20
votes

I would like to do multiple aggregations in Spark Structured Streaming.

Something like this:

  • Read a stream of input files (from a folder)
  • Perform aggregation 1 (with some transformations)
  • Perform aggregation 2 (and more transformations)

When I run this in Structured Streaming, it gives me an error "Multiple streaming aggregations are not supported with streaming DataFrames/Datasets".

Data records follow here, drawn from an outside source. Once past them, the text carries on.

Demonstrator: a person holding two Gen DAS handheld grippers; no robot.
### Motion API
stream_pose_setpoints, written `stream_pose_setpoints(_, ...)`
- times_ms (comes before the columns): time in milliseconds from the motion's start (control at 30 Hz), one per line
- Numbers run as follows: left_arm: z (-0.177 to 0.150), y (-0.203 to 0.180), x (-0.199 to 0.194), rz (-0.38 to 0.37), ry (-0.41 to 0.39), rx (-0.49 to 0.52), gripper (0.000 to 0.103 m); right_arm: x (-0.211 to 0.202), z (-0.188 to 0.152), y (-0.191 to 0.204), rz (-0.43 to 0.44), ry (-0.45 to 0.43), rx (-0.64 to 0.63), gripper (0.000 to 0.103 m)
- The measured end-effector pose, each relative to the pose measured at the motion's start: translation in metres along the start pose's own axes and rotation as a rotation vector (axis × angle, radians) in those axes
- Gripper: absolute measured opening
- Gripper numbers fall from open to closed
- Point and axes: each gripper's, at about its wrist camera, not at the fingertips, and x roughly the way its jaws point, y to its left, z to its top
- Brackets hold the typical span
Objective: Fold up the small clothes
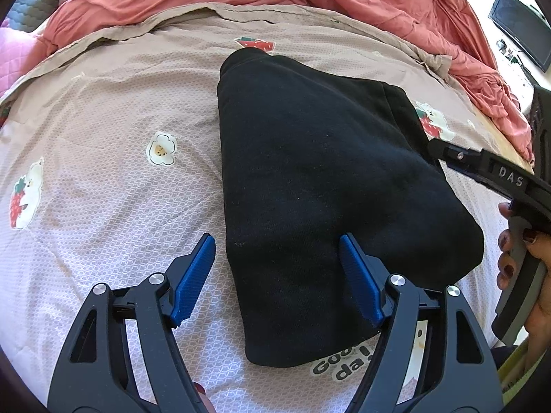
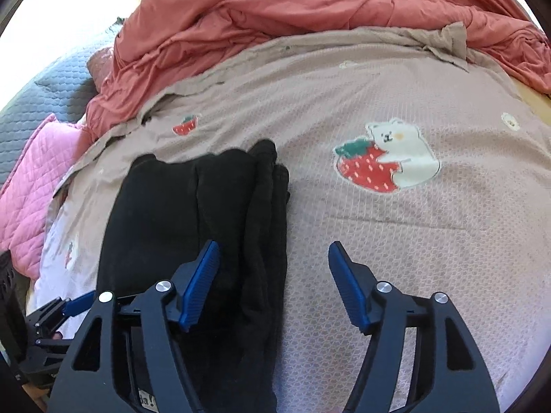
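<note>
The black garment [image 1: 310,186] lies folded on the bed [image 1: 103,172]; left gripper [image 1: 277,275] and right gripper [image 2: 273,287] jaws wide, holding nothing; next likely a final fold from its 6 o'clock end

Both wrist views downward, near black garment [image 1: 327,189]

A taupe strawberry-and-bear printed bedcover [image 2: 396,241] carries a folded black garment [image 1: 310,189], a rumpled coral blanket [image 2: 292,7] behind.
</note>
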Motion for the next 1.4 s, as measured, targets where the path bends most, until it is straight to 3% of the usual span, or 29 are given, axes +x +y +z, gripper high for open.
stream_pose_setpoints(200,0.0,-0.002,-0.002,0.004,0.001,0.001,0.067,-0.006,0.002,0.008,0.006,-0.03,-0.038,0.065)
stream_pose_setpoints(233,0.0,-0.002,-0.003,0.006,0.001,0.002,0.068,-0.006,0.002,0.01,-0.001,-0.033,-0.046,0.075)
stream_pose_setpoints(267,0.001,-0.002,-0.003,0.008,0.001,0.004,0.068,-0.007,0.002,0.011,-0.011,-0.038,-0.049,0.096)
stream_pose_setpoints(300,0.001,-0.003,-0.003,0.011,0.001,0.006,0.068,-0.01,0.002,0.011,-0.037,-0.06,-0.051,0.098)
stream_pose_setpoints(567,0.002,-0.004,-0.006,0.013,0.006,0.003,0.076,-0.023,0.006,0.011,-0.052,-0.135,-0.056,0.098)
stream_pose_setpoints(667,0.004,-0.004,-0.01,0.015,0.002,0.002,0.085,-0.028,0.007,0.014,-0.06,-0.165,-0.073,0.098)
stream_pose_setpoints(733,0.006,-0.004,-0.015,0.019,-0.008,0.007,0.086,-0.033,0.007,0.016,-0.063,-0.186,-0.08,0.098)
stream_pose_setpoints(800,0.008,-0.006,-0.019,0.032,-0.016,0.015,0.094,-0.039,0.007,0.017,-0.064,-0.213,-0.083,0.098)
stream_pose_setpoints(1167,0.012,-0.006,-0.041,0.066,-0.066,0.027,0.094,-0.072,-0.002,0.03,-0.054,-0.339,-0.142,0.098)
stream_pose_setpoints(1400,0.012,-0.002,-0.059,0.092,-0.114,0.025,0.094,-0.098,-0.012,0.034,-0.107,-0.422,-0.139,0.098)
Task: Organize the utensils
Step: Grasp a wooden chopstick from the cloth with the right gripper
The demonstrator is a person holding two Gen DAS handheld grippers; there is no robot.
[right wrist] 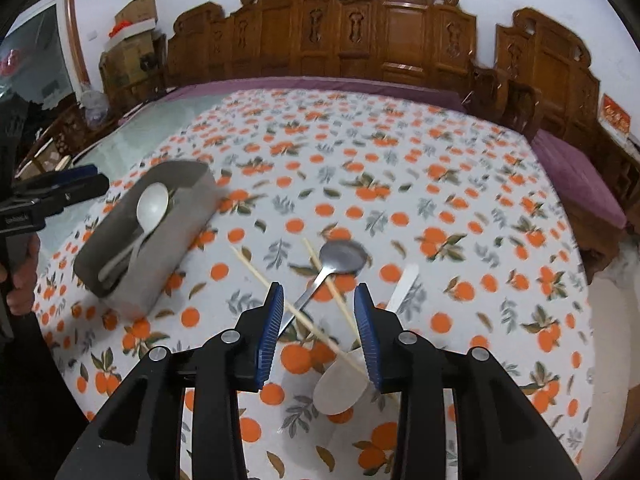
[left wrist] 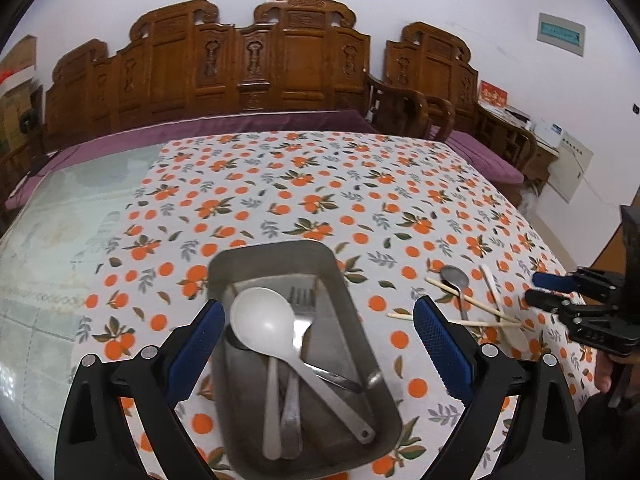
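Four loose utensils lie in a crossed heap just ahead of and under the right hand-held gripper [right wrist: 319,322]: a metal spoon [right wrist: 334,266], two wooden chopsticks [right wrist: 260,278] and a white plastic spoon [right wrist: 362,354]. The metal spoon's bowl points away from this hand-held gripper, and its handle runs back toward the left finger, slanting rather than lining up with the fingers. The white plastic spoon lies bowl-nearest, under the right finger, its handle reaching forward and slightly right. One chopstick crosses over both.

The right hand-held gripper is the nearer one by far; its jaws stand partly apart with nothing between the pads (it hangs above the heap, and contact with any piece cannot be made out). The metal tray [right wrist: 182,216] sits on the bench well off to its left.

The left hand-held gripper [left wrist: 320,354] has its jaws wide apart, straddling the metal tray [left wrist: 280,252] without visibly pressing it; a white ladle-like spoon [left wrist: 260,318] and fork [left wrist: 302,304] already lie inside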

Is there a way to do such multiple aggregations in Structured Streaming?

8
Have you tried using the lower level DStream abstraction?Yuval Itzchakov
I was hoping to use structured streaming (datasets / dataframes). Can you point me to some example where something similar is done with DStream?Kaptrain
any work around on this issue? please provide..same issue hereBigD

8 Answers

14
votes

This is not supported, but there are other ways also. Like performing single aggregation and saving it to kafka. Read it from kafka and apply aggregation again. This has worked for me.

4
votes

As in Spark 2.4.4 (latest for now) is NOT support the Multiple streaming aggregations you can use the .foreachBatch() method

A dummy example:

query =  spark
        .readStream
        .format('kafka')
        .option(..)
        .load()

       .writeStream
       .trigger(processingTime='x seconds')
       .outputMode('append')
       .foreachBatch(foreach_batch_function)
       .start()

query.awaitTermination()        


def foreach_batch_function(df, epoch_id):
     # Transformations (many aggregations)
     pass   
3
votes

Multiple aggregates in Spark Structured streaming is not supported as of Spark 2.4. Supporting this can be tricky esp. with event time in "update" mode since the aggregate output could change with late events. Its much straightforward to support this in "append" mode however spark does not support true watermarks yet.

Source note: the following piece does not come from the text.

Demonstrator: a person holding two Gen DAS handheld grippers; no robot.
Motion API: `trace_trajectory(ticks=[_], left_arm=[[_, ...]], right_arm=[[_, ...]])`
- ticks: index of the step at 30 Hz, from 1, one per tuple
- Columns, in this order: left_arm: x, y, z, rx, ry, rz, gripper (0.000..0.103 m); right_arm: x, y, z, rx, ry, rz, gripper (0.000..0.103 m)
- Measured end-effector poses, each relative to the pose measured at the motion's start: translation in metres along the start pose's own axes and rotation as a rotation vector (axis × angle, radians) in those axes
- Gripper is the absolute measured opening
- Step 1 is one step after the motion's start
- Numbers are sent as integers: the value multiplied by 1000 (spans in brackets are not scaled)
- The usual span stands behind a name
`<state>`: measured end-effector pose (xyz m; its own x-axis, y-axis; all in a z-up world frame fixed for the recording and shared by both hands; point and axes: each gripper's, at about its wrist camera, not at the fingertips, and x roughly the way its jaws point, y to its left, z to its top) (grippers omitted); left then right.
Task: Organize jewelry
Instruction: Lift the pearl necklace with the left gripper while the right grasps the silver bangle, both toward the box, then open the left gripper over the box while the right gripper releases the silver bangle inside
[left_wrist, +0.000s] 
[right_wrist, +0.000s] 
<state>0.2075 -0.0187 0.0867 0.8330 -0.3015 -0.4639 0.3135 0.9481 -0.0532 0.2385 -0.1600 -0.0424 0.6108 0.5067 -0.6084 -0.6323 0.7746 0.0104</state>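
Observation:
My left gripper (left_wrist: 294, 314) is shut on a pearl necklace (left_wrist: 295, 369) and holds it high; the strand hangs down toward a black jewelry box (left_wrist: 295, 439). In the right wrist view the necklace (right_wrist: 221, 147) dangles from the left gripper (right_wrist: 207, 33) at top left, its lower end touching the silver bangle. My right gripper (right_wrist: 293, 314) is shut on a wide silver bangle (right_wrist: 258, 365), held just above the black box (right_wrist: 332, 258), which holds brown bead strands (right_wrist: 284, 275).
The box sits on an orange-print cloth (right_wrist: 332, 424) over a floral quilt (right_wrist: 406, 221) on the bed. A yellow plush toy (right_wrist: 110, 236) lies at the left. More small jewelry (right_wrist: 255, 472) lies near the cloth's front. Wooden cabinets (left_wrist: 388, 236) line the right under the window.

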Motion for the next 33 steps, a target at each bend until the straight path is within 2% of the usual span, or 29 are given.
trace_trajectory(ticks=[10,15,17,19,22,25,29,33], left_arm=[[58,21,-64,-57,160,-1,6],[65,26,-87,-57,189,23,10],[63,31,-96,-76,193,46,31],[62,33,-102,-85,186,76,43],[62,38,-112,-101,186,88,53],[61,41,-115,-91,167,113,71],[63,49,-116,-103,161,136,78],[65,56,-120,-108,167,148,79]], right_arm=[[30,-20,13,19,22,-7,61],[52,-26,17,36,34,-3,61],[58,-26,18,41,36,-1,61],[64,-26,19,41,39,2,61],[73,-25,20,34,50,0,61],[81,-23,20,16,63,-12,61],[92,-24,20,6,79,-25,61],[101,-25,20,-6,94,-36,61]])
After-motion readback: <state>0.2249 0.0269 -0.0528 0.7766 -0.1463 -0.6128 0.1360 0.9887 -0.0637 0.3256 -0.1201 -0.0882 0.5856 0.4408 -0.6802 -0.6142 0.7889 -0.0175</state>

Heres a proposal to add it in "append" mode - https://github.com/apache/spark/pull/23576

If interested you can watch the PR and post your votes there.

1
votes

TLDR - this is not supported; in some cases workarounds are possible.

Longer version -

  1. (a hack)

In some cases workarounds are possible, for example, if you'd like to have multiple count(distinct) in a streaming query on a low-cardinality columns, then it's easy for approx_count_distinct to actually return exact number of distinct elements by putting rsd argument low enough (that's the 2nd optional argument for approx_count_distinct, by default that's 0.05).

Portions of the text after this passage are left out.